◆ Brief
Would you repeat the listing below exactly, with no pictures in it?
(Data provided Opens)
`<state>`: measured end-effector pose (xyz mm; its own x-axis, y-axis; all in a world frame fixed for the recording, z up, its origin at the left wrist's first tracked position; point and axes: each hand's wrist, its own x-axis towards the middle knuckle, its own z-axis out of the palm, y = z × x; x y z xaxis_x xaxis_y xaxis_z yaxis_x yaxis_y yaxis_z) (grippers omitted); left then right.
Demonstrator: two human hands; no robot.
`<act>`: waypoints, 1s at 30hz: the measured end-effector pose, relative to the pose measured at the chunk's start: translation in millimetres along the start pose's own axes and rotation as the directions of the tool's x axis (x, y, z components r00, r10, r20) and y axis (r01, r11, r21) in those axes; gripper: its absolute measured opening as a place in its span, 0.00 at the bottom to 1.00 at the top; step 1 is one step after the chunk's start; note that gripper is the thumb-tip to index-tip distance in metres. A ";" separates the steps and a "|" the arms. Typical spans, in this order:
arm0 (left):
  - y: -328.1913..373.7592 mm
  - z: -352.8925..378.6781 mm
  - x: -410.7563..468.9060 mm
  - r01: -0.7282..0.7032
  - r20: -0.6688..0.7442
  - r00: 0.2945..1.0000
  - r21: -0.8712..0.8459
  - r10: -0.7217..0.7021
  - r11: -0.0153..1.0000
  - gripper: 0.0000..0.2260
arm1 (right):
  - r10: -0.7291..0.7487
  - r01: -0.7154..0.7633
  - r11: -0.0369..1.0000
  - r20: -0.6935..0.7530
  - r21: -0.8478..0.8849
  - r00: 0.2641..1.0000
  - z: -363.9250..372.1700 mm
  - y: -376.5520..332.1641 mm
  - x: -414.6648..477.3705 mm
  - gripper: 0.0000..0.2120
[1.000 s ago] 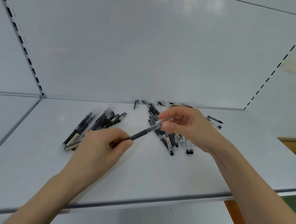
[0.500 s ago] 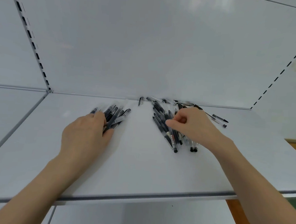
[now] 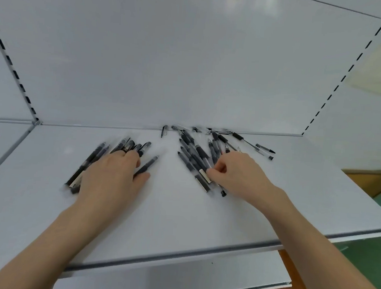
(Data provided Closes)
◆ Worked solution
`<state>`: measured end-effector pose (xyz mm; its own x-axis, y-axis; all in a world frame fixed for the recording, z up, its origin at the left wrist's first tracked position; point and axes: each hand's wrist, its own x-axis towards the middle knuckle, its own z-axis out of the palm, y = z × x; x y z xaxis_x xaxis_y xaxis_z yaxis_x yaxis_y yaxis_z) (grippers omitted); left then right.
Demonstrator: two human hands; no robot.
`<act>`: waypoints, 1s at 30hz: the measured end-effector pose, relative to the pose measured at the chunk's start: translation in millimetres along the start pose's own axes and rotation as the directions of the tool's x axis (x, y, z components r00, r10, r20) and y axis (r01, r11, r21) in those axes; gripper: its absolute measured opening as a place in its span, 0.00 at the bottom to 1.00 at the top; step 1 is one step after the chunk's start; note that gripper is the thumb-tip to index-tip distance in metres. A ";" separates the steps and a "|" the arms. Typical spans, in this order:
arm0 (left):
  - y: -328.1913..373.7592 mm
  - z: -352.8925..378.6781 mm
  - x: -410.7563..468.9060 mm
  - r01: -0.7282..0.7032
  - r20: -0.6688..0.7442
  - r00: 0.2945..1.0000
  - r21: -0.8712..0.8459
  - r10: -0.7217..0.7021
  - r11: -0.0153..1.0000
  - gripper: 0.0000..0.2260
arm1 (right):
  - r10: -0.7291..0.7487
  - r01: -0.7154..0.7633
  - r11: -0.0369..1.0000
  - r20: -0.6935..0.7530
  - r21: -0.8478..0.8849
  - r00: 0.2641..1.0000
  - z: -363.9250..372.1700 mm
  - y: -376.5520..332.1641 mm
  - x: -414.6648..477.3705 mm
  - gripper: 0.0000..0.2120
[1.000 s ago] 
[0.500 s ago] 
[now] 

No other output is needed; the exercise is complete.